A BARRIER IN SCALING LABORATORY PROCESSES INTO AUTOMATED MICROFLUIDIC DEVICES HAS BEEN THE TRANSFER OF LABORATORY BASED ASSAYS

Where engineering meets biological protocol. One basic requirement is to reliably and accurately know the distribution and number of biological cells being dispensed. In this study, a novel optical counting technique to efficiently quantify the number of cells flowing into a microtube is presented. REH, B-lymphoid precursor leukemia, are stained with a fluorescent dye and frames of moving cells are recorded using a charge coupled device (CCD) camera. The basic principle is to calculate the total fluorescence intensity of the image and to divide it by the average intensity of a single cell. This method allows counting the number of cells with an uncertainty +/-5%, which compares favorably to the standard biological methodology, based on the manual Trypan Blue assay, which is destructive to the cells and presents an uncertainty in the order of 20%. The use of a microdevice for vertical hydrodynamic focusing, which can reduce the background noise of out of focus cells by concentrating the cells in a thin layer, has further improved the technique.
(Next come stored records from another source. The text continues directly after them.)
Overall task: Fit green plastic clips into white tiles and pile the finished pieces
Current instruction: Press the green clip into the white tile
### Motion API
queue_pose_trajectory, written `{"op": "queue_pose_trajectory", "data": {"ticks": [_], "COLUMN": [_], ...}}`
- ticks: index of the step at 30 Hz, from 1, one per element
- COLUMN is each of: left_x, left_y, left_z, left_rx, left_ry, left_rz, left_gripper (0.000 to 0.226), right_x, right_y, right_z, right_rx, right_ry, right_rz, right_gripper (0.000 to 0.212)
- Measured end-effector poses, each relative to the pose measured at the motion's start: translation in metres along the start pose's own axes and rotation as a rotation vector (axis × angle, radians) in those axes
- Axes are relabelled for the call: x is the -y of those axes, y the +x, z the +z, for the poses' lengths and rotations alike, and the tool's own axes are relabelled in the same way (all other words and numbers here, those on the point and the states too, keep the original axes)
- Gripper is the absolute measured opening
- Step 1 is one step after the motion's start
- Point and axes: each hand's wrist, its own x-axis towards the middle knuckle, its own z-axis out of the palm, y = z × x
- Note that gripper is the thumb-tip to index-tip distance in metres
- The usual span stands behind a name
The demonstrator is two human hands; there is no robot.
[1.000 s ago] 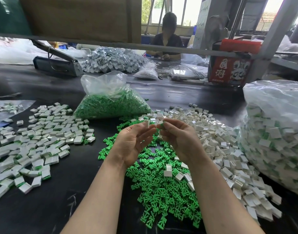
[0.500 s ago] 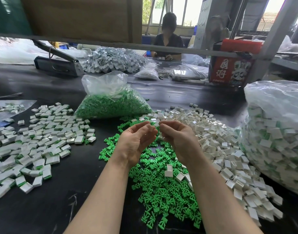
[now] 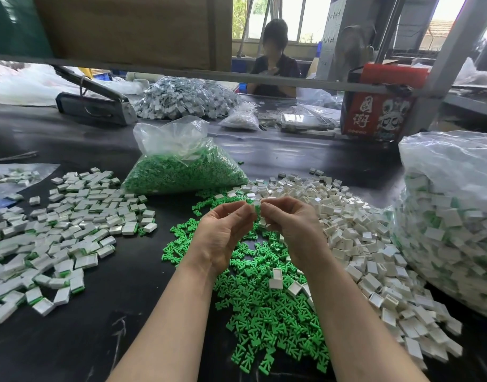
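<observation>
Both hands are raised over the loose green clips (image 3: 267, 307) in the middle of the black table. My left hand (image 3: 223, 235) and my right hand (image 3: 292, 227) meet at the fingertips and together pinch one small white tile (image 3: 256, 209). Another white tile shows under my right hand's curled fingers; whether a clip sits in either tile is hidden. Empty white tiles (image 3: 355, 244) lie heaped to the right. The finished pieces (image 3: 60, 232), white with green edges, are spread out on the left.
A clear bag of green clips (image 3: 181, 166) stands behind the hands. A big bag of finished pieces (image 3: 451, 224) fills the right side. A red box (image 3: 374, 111), a heat sealer (image 3: 93, 106) and a seated person (image 3: 275, 70) are at the far side.
The hands stayed raised and close together, fingertips working at the same spot. A white tile now shows plainly between the fingertips. Nothing on the table has moved.
</observation>
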Motion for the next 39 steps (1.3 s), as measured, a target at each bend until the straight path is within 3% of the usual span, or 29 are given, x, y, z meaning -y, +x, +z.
{"op": "queue_pose_trajectory", "data": {"ticks": [13,23,30,39], "left_x": [-0.004,-0.009,-0.003,0.002], "left_y": [-0.002,-0.01,-0.011,-0.007], "left_z": [-0.004,-0.007,-0.008,-0.014], "left_rx": [0.091,0.285,0.337,0.38], "left_ry": [0.205,0.791,0.82,0.812], "left_rz": [0.035,-0.003,0.07,-0.005], "left_gripper": [0.042,0.024,0.022,0.039], "right_x": [0.003,0.005,0.01,0.013], "right_y": [-0.002,-0.003,-0.005,-0.007], "right_z": [-0.001,-0.006,-0.009,-0.008], "right_rx": [-0.014,0.072,0.104,0.12], "right_ry": [-0.072,-0.17,-0.167,-0.154], "right_rz": [-0.034,-0.001,0.026,0.066], "right_gripper": [0.007,0.005,0.007,0.008]}}
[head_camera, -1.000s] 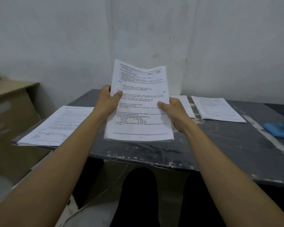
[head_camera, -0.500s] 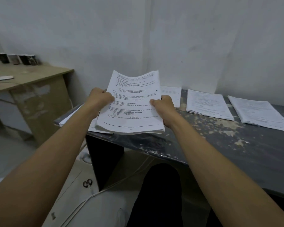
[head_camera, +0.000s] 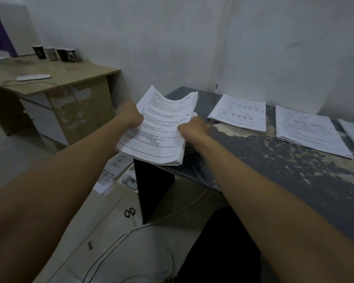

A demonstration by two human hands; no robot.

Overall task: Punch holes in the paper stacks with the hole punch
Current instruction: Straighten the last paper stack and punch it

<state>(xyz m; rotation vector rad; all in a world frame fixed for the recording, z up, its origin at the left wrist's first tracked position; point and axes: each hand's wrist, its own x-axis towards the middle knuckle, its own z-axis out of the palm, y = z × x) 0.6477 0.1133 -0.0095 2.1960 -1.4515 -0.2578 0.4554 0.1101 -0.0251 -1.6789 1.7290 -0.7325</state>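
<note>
1. Both my hands grip one paper stack (head_camera: 159,127): left hand (head_camera: 131,116) curled on its left edge, right hand (head_camera: 192,129) pinching its right edge.
2. It hangs bowed over the dark table's (head_camera: 274,160) left corner.
3. Two more stacks (head_camera: 238,113) lie flat farther right.

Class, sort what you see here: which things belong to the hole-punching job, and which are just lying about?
Job:
- white printed paper stack, gripped by left hand and right hand
- two white paper stacks on the dark worn table

Lying about:
- black-handled scissors
- white cable
- wooden desk
</note>
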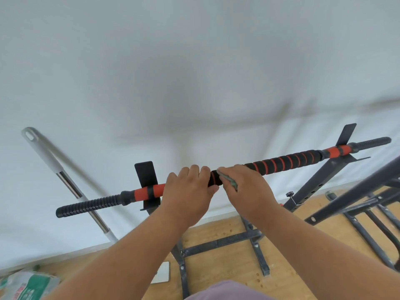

Computational fluid dynamics (CFD) simulation and confocal laser scanning microscopy images have shown an 82% reduction in the vertical displacement of the cells. For the flow rates imposed during this study, a throughput of 100-200 cellss is achieved.

摘要

将实验室工艺转化为自动化微流控设备的一个障碍是实验室基于测定法的转移

工程学与生物协议的交汇。一个基本要求是可靠且准确地了解分配和分配的生物细胞的分布和数量。在这项研究中,提出了一种新颖的光学计数技术,可有效地量化流入微管的细胞数量。REH,B 淋巴细胞前体白血病,用荧光染料染色,并使用电荷耦合器件(CCD)相机记录移动细胞的帧。基本原理是计算图像的总荧光强度,并将其除以单个细胞的平均强度。该方法允许以不确定度 +/-5%计数细胞的数量,与基于手动台盼蓝测定法的标准生物学方法相比具有优势,该方法对细胞具有破坏性,并且不确定性约为 20%。使用微器件进行垂直流体动力学聚焦,可以通过将细胞集中在薄层中来减少离焦细胞的背景噪声,从而进一步改善了该技术。计算流体动力学(CFD)模拟和共焦激光扫描显微镜图像显示,细胞的垂直位移减少了 82%。对于在此研究期间施加的流速,可实现 100-200 个细胞的吞吐量。